[Extracted data entries]
________________

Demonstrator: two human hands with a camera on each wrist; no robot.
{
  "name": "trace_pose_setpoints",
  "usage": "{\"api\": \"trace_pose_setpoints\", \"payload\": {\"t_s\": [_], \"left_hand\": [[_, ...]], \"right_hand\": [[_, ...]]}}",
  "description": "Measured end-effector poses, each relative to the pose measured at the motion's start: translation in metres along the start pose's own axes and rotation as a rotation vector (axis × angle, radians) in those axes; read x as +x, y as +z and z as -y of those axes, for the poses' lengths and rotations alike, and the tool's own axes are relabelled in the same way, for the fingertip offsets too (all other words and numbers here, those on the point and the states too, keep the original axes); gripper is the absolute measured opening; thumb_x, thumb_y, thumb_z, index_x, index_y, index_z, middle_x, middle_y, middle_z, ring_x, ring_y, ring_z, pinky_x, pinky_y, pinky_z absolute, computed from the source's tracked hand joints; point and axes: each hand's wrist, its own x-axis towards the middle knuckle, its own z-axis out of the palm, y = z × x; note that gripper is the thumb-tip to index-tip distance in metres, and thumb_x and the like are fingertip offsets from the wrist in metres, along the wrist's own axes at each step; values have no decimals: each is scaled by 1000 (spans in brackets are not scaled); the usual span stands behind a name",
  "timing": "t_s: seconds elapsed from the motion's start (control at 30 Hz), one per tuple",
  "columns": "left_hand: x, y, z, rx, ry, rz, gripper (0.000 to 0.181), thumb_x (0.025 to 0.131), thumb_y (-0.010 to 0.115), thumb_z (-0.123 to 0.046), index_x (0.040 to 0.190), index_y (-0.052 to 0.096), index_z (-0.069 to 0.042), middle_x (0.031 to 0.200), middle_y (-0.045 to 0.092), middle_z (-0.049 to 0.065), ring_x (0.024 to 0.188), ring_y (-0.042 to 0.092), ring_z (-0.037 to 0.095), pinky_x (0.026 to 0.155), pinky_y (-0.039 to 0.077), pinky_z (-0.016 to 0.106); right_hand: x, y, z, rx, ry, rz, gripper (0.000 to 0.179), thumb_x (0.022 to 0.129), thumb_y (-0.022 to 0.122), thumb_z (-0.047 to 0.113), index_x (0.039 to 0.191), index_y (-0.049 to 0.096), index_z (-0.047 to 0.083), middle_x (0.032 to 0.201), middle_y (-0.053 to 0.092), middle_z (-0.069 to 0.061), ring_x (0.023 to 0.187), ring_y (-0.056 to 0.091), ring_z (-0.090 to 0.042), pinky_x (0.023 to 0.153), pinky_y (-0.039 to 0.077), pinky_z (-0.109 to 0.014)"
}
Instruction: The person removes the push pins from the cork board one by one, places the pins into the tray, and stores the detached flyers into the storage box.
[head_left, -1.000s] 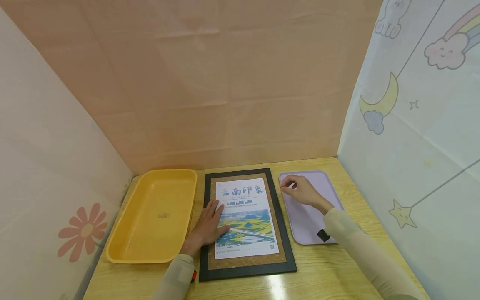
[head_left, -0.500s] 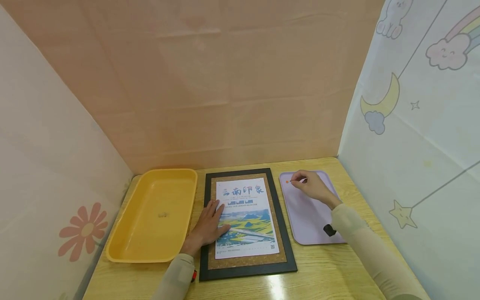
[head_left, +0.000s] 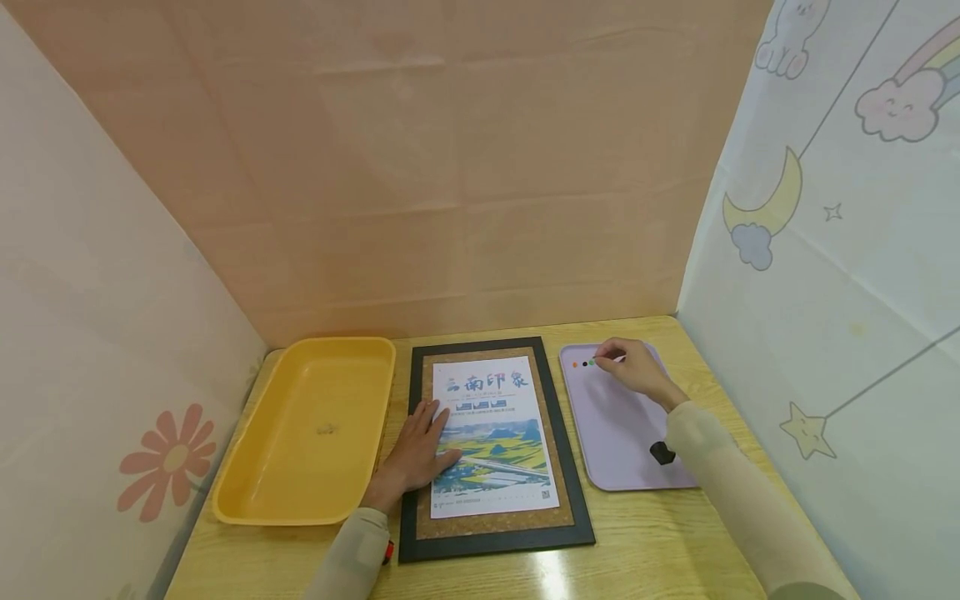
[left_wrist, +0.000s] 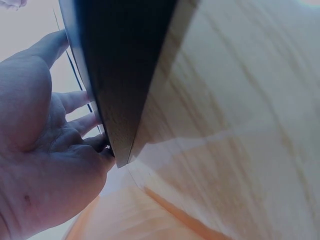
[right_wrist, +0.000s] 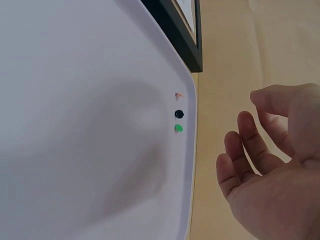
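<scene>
My left hand (head_left: 416, 446) lies with fingers spread on a poster (head_left: 487, 479), which sits on a cork board (head_left: 491, 523) with a black frame. In the left wrist view the palm (left_wrist: 40, 125) is beside the thick black frame edge (left_wrist: 120, 75). My right hand (head_left: 637, 367) hovers over the far end of a lilac tray (head_left: 622, 442), fingers loosely bent. Close to its fingertips stand push pins in a row: orange (right_wrist: 178, 95), black (right_wrist: 179, 114) and green (right_wrist: 178, 128). Between thumb and fingers I see nothing held; the index fingertip is partly hidden.
A deep yellow tray (head_left: 300, 467) stands left of the board on the wooden table (head_left: 510, 575). An orange-brown sheet (head_left: 360, 208) rises behind it. White patterned sheets flank both sides. A black wrist device (head_left: 662, 452) hangs by the right sleeve.
My right hand has moved right over the lilac tray's far end, uncovering the orange, then the black and green push pins. The left hand and poster stay put.
</scene>
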Motion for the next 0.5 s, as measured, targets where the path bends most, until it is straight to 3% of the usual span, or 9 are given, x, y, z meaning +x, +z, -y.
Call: {"api": "trace_pose_setpoints", "payload": {"t_s": [0.17,0.5], "left_hand": [[1,1,2,0,-7,-5,88,107,75,-43,174,37,-1,187,23,26,176,13,52,142,15,72],[4,5,8,-8,-6,-5,89,107,75,-45,175,36,-3,188,22,25,176,13,52,142,14,72]], "right_hand": [[5,-4,-6,-7,29,-2,21,112,72,21,123,76,4,125,79,-18,118,71,-37,88,55,-33],[16,-7,-18,1,56,-16,22,112,70,21,123,75,2,125,77,-20,115,69,-32,88,52,-27]]}}
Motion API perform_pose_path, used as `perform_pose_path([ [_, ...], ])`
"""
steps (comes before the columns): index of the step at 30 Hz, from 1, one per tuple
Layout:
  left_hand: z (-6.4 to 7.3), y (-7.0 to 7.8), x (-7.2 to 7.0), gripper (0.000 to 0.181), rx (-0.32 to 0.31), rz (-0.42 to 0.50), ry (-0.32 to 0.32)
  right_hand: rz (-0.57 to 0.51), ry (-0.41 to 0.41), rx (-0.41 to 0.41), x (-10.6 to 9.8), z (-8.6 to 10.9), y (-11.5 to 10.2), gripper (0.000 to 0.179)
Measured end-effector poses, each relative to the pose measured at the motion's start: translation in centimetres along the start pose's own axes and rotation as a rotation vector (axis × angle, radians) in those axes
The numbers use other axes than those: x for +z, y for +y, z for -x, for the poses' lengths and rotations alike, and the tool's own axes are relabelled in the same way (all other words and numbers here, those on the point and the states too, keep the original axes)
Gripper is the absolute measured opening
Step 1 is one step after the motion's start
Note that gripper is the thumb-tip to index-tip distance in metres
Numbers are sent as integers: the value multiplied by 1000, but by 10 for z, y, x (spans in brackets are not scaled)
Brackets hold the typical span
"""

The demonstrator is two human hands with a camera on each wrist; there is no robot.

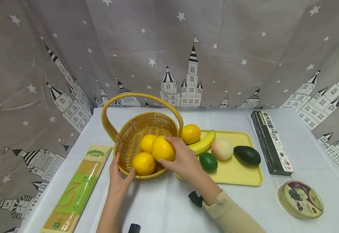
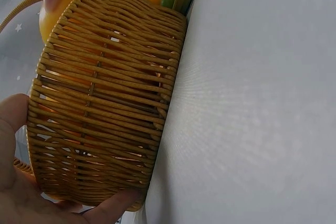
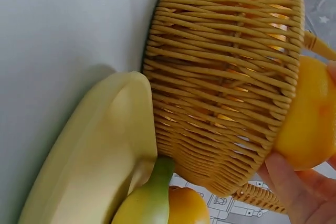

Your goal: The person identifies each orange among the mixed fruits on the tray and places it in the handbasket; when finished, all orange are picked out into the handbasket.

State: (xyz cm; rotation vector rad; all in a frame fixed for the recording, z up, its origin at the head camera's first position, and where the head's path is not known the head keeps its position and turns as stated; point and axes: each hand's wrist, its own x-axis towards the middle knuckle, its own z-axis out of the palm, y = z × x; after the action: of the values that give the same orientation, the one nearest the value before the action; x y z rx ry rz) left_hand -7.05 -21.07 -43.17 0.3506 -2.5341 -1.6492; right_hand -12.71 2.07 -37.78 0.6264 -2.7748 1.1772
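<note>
A woven yellow-brown wicker basket with a tall arched handle stands left of the tray. Two oranges lie inside it, one near the front and one behind. My left hand grips the basket at its front left, with the thumb at the rim and fingers along the woven side. In my right hand is another orange, held between thumb and fingers over the basket's right part, at rim height. The right wrist view shows this orange beside the rim.
Right of the basket, a yellow tray bears an orange, a banana, a peach, a green fruit and an avocado. A pasta box and round tin stand farther right; a noodle packet lies left.
</note>
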Motion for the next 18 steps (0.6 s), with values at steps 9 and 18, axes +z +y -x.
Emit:
perform_pose_path([
  [9, 0, 1, 1, 84, -4, 1, 0, 74, 15, -51, 6, 0, -1, 64],
  [18, 0, 1, 0, 84, -7, -6, -5, -42, 79, 21, -16, 15, 2, 55],
])
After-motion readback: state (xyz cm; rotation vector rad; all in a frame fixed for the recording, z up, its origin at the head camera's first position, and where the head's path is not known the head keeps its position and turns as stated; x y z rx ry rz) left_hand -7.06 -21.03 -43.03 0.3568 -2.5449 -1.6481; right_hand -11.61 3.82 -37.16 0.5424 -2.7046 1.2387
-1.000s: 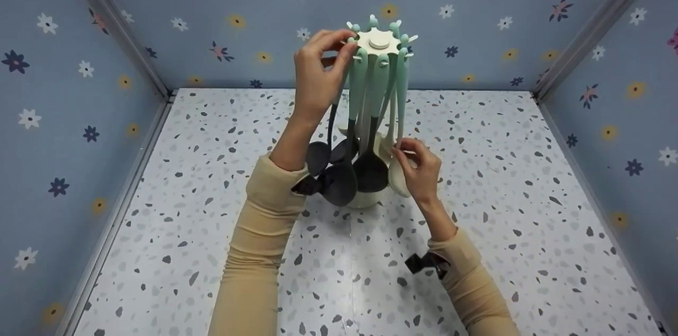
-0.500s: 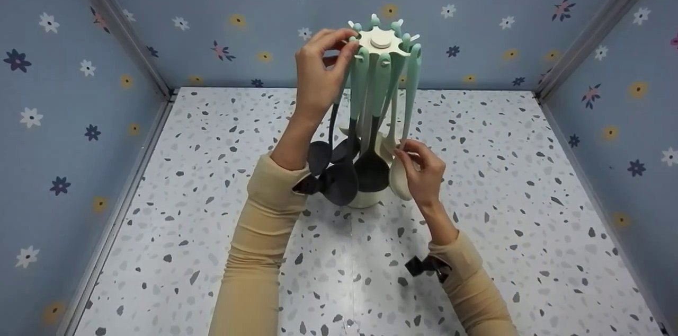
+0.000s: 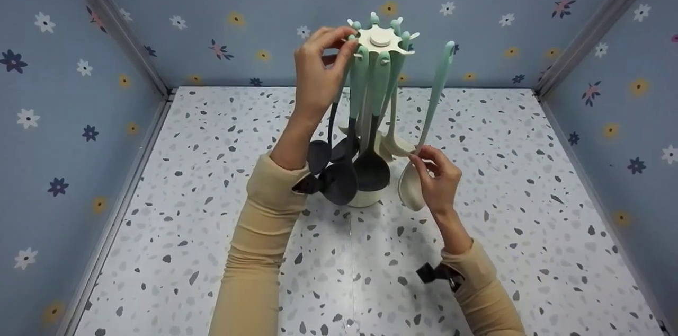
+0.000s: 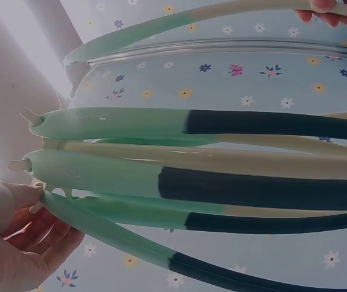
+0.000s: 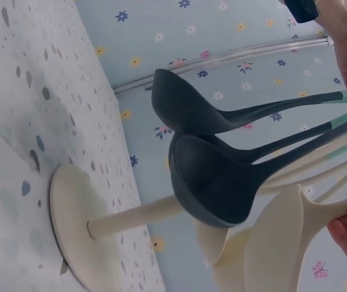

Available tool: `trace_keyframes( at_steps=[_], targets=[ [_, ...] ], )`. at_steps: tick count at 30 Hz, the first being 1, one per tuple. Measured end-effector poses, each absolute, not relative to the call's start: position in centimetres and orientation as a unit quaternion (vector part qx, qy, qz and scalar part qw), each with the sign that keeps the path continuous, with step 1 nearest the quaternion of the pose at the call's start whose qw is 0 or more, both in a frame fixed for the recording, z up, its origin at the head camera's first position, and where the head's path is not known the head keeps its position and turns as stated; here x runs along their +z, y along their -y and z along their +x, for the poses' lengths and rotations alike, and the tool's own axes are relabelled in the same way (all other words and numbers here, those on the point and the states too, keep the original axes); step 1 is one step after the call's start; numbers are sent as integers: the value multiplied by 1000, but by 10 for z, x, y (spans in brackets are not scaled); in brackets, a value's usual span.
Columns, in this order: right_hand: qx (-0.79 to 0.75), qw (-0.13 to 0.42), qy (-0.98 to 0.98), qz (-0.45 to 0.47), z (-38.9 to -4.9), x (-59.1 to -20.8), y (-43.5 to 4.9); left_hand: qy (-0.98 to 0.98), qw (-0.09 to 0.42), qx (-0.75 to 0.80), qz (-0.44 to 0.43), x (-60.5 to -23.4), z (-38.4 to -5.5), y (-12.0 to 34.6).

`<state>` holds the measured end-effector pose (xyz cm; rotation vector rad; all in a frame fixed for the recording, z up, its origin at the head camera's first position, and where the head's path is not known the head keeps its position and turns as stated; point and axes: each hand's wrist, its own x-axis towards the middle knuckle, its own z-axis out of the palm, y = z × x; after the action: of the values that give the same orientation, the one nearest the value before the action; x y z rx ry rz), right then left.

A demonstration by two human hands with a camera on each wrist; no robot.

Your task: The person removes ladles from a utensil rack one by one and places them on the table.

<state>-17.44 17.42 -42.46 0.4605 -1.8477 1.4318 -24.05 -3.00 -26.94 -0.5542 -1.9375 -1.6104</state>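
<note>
My right hand [image 3: 440, 179] pinches a spoon [image 3: 412, 190] by the lower neck. Its head is cream and oval; its mint-green handle leans up and right, apart from the utensil rack. With thumb and fingers, my left hand [image 3: 323, 73] grips the rim of the cream utensil rack [image 3: 379, 39], beside the handle end of a hung black utensil [image 4: 100, 228]. The fingertips partly hide that hook. Other utensils with green handles hang around the rack, among them a black ladle [image 3: 372, 171]. In the right wrist view the spoon's cream head [image 5: 274, 243] shows in front of the hand.
The rack's round cream base [image 5: 70, 225] stands on a white speckled table [image 3: 212, 219]. Blue flowered panels [image 3: 265, 12] enclose the back and both sides. Several black and cream heads hang close together low on the rack.
The spoon's handle has come off its hook on the rack's right side. My right hand has moved it right and slightly toward me. My left hand has stayed at the rack's rim.
</note>
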Motion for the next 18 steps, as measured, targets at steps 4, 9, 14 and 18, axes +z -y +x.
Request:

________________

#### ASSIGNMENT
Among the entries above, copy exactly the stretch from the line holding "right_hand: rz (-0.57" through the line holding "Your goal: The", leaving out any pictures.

#### SOLUTION FOR THIS EXERCISE
  right_hand: rz (-0.57 to 0.51), ry (-0.41 to 0.41), rx (-0.41 to 0.41), x (-10.6 to 9.8), z (-8.6 to 10.9), y (-11.5 to 10.2), gripper (0.000 to 0.179)
Measured end-effector poses, each relative to the pose measured at the motion's start: translation in centimetres along the start pose's own axes and rotation as a rotation vector (axis × angle, radians) in those axes
The numbers use other axes than those: x for +z, y for +y, z for -x, for the poses' lengths and rotations alike, and the tool's own axes are relabelled in the same way (all other words and numbers here, those on the point and the states too, keep the original axes)
Gripper is the absolute measured opening
Step 1 is one step after the motion's start
Note that gripper is the thumb-tip to index-tip distance in metres
Numbers are sent as integers: the value multiplied by 1000, but by 10 for z, y, x (spans in brackets are not scaled)
Brackets hold the typical span
"""

The demonstrator is two human hands with a camera on each wrist; there is no robot.


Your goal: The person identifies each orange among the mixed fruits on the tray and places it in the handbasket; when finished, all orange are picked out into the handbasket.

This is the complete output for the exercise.